Of the many Northern students I’ve met over the last two years, an overwhelming amount have one thing in common: we love nature and the environment.
It is what brought us all here in one aspect or another. Some came to Northern because they saw it as an opportunity to get away from the world and escape the dull tasks of normal day-to-day life back home. Others came because they simply loved to be outdoors, and what better place to get out than Northern?
Northern has naturally always been a university based on the simple joys of life. Most students didn’t come here for a degree that will earn them a 9 to 5 job or a position somewhere on Wall Street. We see the beautiful landscape as a field of opportunity that blooms with our untraditional way of thinking.
At Northern, it is not uncommon for students in the EEGS department to study outdoors in the same locations as the biology or chemistry departments. Classes are constantly out in nature studying at places like Wetmore or Dead River. With the creation of the Outdoor Learning Area several years ago, classes no longer have to leave campus and can receive the same amount of learning experience as traveling to areas around Marquette.
However, the administration is now aiming to intervene in this process by “relocating” some of the native plants in the area to make room for flashy new dorms. They claim it is a 15 percent reduction in initial area from the native plants site, but as Presidetnt Fritz Erickson says, “In my mind, I don’t include the retention pond.”
If the administration would realistically assess the situation, it is more of a 40-45 percent reduction in the native plants area once the pond is rightfully included. The administration is basing their logic on the idea that the area is like any other material item—something that can be easily replaced.
They place it in the same category as the dormitories they plan on destroying. What Erickson doesn’t understand is the retention pond cannot simply be relocated.
“I don’t think Erickson or the administration understands that the retention pond is important to the surrounding environment,” Abigail Winters, environmental studies major, said.
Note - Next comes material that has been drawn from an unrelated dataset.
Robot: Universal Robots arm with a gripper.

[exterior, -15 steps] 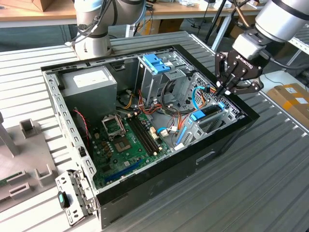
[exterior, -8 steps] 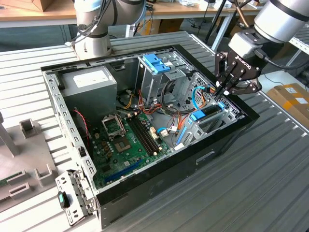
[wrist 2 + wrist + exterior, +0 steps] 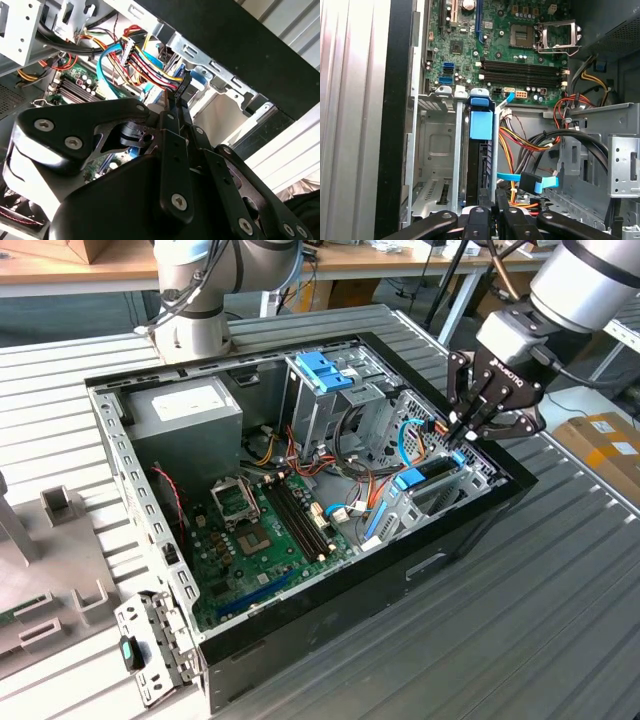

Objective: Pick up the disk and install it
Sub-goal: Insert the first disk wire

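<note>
While the disk (image 3: pixel 481 150) is seen standing on edge in the drive bay of the computer case (image 3: pixel 330 610), nearly seated, it is gripped at its upper edge by the closed end effector (image 3: pixel 462 430); release is judged outstanding.

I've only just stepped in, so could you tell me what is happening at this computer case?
One robot arm is working inside the open computer case lying on the metal table. Its gripper is down at the drive bay by the case's wall on the exterior view's right, closed on the end of the disk. The disk stands on edge, already sitting in its slot beside an empty bay.
</note>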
“He says we can build a new one, but it has established itself over the course of several years.”
There are several opportunities to get involved if you are looking to stop the concrete swaying administration. To keep up on all of the updates, there is a Facebook page titled “Help Save the NMU Native Plants Study.” This page allows students to stay updated and gives them direction on how to get involved.
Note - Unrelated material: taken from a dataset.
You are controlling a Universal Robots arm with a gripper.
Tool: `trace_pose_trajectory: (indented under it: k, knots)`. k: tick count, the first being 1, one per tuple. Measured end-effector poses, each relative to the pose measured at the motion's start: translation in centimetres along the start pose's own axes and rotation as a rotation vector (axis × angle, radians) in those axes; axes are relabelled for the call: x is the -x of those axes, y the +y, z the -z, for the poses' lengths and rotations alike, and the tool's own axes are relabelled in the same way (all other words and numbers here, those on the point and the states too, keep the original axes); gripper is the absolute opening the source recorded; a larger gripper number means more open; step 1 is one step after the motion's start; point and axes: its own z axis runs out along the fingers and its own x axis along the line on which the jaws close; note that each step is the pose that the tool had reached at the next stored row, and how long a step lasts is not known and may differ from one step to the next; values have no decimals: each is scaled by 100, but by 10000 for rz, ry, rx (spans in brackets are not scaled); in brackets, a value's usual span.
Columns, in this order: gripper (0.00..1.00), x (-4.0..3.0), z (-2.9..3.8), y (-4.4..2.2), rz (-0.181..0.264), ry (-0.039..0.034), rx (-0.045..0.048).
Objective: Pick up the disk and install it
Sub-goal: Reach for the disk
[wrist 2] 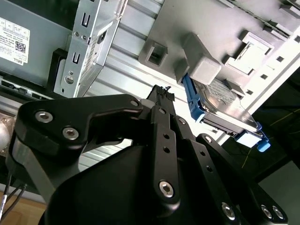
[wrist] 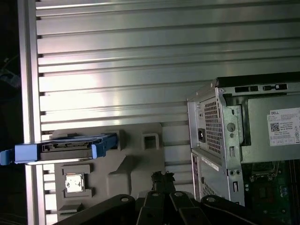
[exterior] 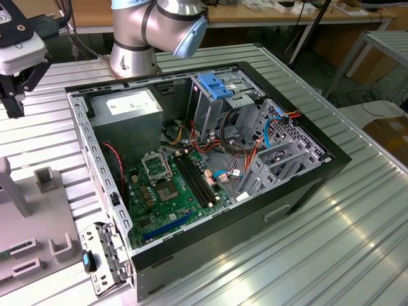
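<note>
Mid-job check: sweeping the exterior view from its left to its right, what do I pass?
From its left: grey fixture plate → power supply → blue-topped drive cage → perforated metal bracket.

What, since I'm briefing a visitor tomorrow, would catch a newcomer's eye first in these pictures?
The open computer case dominates the exterior view, lying on the ribbed metal table with its green motherboard exposed. In both wrist views the disk in its blue carrier stands on edge in a grey fixture beside the case, with the gripper apart from it.
</note>
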Motion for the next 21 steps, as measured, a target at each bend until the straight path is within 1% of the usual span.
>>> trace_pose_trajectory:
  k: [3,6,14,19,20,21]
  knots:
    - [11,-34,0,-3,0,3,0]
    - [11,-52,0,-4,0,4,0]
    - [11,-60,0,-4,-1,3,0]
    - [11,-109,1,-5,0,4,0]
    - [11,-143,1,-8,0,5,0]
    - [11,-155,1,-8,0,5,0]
Winters, a member of Gamma Theta Upsilon, encourages students to attend their event on Earth Day, April 22. They are hoping to get a professor to do an educational walk-through in the native plants area. Members of Gamma Theta Upsilon have also asked Erickson to attend in order for him to get the students’ perspective or opinions of the native plants area.
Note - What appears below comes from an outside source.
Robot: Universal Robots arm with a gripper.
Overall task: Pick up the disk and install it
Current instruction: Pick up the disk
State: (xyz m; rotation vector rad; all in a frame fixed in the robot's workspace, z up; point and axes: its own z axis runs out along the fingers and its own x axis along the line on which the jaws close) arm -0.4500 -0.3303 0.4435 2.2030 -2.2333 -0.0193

Students of NMU are trying to set an example on principle. What kind of precedent are we setting for the future administrations of Northern if we value new deluxe facilities over another intrinsically important aspect of many students’ lives?
We understand the necessity for new buildings, especially for the ancient-looking Quad 1. But we don’t need to try to be a university we are not. This is the type of behavior you expect at much larger schools who base their student enrollment on the latest and greatest.
We need not sway toward materialism to increase our student body size. Why destroy the very roots that define us as a university? In fact, we need to sway toward sustainability so when future generations look at what we have done to handle our dormitory issues, they’ll say to themselves: “the administration and students worked together to promote what was best for us. Let us do the same for those who come later.”
Times like these are always best decided not with the easiest avenue, but with one that brings the best for the future. Decades down the road, we want to be proud of what we accomplished here.
I think I speak for many students at Northern when I say that I’d rather sleep in a tent outside than let an inch of the native plants area be destroyed for material-valued dormitories. We are Northern Michigan University, home to a student body who understands the true beauty in life.